Es dürfte gerade 500 Jahre her sein, dass Hans Leinberger, einer der größten Bildhauer der Spätgotik, in der Gegend von Landshut sein künstlerisches Wirken begonnen hat. Genau wissen wir das allerdings nicht. Dass wir überhaupt seinen Namen kennen, ist einem Münchner Domkapitular zu verdanken. Dr. Joachim Sighart veröffentlichte kurz nach Fertigstellung der Bahnstrecke zwischen München und Landshut 1859 ein "Eisenbahnbüchlein". Darin wies er die "Reisenden, welche auf den Flügeln des Dampfrosses die große Isarebene und damit das bedeutendste Stück Altbayerns durchziehen", auf den Hochaltar des St. Kastulus Münsters in Moosburg hin, ein Hauptwerk der Spätgotik. Bei der Frage nach dem Künstler musste er allerdings bedauernd feststellen, dass "wir leider den Namen nicht errathen" können, dass es aber sicherlich ein Landshuter Bildschnitzer war, der diesen großartigen Altar geschaffen hat. Und dann erwähnte er noch, dass er auf anderen Moosburger Skulpturen ein Monogramm "HL" gefunden habe.

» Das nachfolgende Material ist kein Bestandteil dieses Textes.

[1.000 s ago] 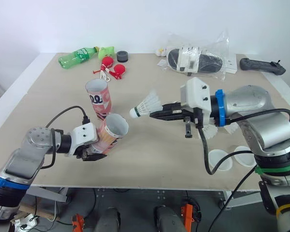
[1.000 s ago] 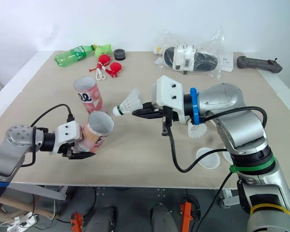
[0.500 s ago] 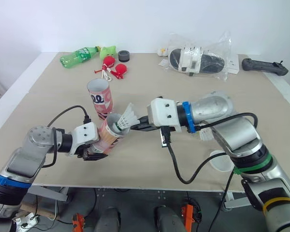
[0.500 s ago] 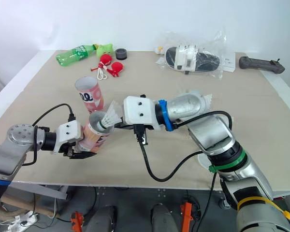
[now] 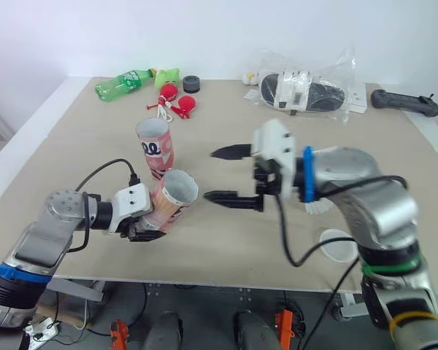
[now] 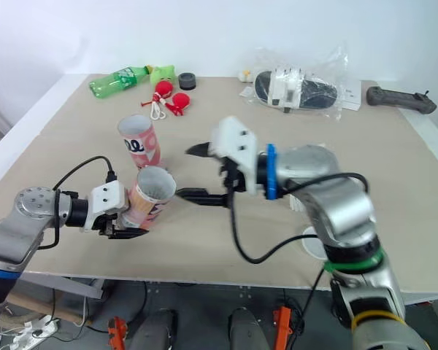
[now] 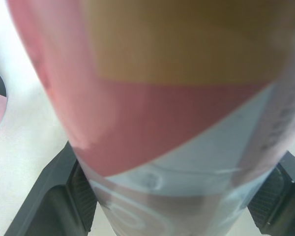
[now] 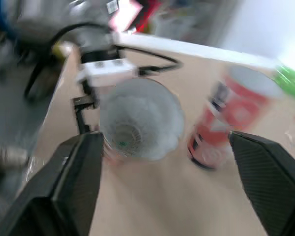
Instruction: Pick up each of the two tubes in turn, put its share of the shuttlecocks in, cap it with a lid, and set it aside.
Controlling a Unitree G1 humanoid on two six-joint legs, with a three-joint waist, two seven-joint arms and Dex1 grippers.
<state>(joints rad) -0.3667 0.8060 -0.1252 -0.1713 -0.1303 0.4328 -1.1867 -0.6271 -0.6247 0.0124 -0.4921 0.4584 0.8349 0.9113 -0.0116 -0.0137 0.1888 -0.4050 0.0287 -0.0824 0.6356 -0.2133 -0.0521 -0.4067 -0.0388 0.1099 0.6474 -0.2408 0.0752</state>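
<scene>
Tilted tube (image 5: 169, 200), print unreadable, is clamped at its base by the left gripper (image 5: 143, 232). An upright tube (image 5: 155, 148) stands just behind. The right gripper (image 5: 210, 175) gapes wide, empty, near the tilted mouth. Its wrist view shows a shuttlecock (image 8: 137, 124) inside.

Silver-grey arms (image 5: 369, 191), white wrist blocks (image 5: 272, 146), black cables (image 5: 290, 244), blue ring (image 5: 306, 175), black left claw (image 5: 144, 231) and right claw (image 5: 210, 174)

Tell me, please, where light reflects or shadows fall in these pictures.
Left eye view: the plastic bag shows bright glints; soft, even light lies over the table. Left wrist view: the held tube carries no hard shadow.
</scene>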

Sighart, der zuerst Professor am Lyzeum in Freising war, forschte weiter und entdeckte wenig später auf Rechnungen aus dem Jahr 1519 den Namen eines Landshuter Schnitzers "Hans Lemberger". Er befand, dass dieser mit dem in Moosburger Stiftsurkunden gefundenen "Meister Hanns Bildschnitzer" identisch sei und ordnete ihm den Moosburger Hochaltar zu. Das Urteil des kunstsinnigen Domherrn fand in der Folgezeit auch die Zustimmung der Kunsthistoriker. Die Fachwelt einigte sich schließlich auf den Namen Hans Leinberger, nachdem in einigen anderen Dokumenten der zweifelsfrei gleiche Mann abwechselnd noch als Leinperger, Leynnperger, Laiberger, Lenberger und Lainberger aufgetaucht war.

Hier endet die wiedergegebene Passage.